* WHAT TO DO *
In the listing that follows, locate the line containing "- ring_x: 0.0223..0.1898" and the line containing "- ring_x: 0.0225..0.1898". Retype exactly those two lines and every line between them, and nothing more.

** DATA EXCERPT follows **

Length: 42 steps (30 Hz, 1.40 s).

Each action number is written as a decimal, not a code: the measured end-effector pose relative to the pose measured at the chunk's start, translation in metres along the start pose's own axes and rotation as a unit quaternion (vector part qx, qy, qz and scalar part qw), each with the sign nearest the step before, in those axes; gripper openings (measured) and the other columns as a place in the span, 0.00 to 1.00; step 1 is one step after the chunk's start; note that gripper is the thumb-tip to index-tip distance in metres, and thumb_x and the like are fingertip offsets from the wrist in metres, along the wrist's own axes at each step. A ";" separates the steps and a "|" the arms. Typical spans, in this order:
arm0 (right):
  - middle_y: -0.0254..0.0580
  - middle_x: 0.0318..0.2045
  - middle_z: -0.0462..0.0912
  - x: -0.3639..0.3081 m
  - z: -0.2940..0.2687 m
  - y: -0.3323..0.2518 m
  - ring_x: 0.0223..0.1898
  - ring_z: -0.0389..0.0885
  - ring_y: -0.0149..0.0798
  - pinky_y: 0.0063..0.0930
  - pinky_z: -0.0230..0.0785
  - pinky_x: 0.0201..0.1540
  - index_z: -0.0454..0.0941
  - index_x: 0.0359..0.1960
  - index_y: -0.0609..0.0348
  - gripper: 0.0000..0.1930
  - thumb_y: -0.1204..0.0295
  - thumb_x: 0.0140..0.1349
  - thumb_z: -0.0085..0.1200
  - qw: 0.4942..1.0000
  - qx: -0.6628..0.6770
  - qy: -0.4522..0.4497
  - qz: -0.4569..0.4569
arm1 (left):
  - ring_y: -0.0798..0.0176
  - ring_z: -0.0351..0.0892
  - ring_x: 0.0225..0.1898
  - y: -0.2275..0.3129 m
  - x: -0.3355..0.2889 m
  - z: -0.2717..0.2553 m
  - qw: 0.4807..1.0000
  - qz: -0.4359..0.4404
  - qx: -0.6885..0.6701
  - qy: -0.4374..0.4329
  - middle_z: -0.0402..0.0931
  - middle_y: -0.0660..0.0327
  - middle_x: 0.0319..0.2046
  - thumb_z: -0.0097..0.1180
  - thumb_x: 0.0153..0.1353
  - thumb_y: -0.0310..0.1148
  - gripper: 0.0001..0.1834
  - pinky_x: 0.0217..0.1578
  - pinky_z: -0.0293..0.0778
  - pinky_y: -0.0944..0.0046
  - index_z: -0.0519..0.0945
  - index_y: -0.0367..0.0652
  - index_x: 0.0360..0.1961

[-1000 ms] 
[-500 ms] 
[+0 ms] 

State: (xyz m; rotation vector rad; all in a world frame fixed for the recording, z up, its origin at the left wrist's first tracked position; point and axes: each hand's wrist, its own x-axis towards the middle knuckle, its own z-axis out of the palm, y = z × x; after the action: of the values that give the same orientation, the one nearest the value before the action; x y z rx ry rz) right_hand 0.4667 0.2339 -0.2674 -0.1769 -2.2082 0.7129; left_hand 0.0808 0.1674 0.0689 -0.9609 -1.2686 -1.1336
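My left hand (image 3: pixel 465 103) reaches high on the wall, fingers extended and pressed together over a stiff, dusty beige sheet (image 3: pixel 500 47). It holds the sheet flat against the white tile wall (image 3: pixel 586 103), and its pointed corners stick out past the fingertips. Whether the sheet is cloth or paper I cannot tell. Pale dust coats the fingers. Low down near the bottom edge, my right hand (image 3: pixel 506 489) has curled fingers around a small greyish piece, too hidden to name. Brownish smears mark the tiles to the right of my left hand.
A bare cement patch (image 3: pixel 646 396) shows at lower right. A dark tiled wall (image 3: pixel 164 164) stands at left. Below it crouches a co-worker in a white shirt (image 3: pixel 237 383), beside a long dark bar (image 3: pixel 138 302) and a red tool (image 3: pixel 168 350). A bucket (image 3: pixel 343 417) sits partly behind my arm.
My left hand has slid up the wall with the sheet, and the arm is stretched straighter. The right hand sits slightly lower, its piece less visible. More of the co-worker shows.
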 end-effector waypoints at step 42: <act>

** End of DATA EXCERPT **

* RESPONSE TO THE EXERCISE *
  - ring_x: 0.0223..0.1898
  - ring_z: -0.0389..0.0885
  - ring_y: -0.0149..0.0798
  - pinky_y: 0.0063..0.0930
  - pinky_z: -0.0230..0.0785
  - pinky_x: 0.0201..0.1540
  - index_z: -0.0454..0.0941
  - index_x: 0.0359..0.1960
  - index_y: -0.0609..0.0348
  - gripper: 0.0000..0.1930
  - thumb_y: -0.1204..0.0295
  - thumb_x: 0.0140..0.1349
  - thumb_z: -0.0085..0.1200
  - qw: 0.4942..1.0000
  - qx: -0.6628..0.6770
  - qy: -0.4522..0.4497
  - qz: -0.4569..0.4569
arm1 (left):
  - ring_y: -0.0798..0.0176
  - ring_z: -0.0351..0.0892
  - ring_x: 0.0225..0.1898

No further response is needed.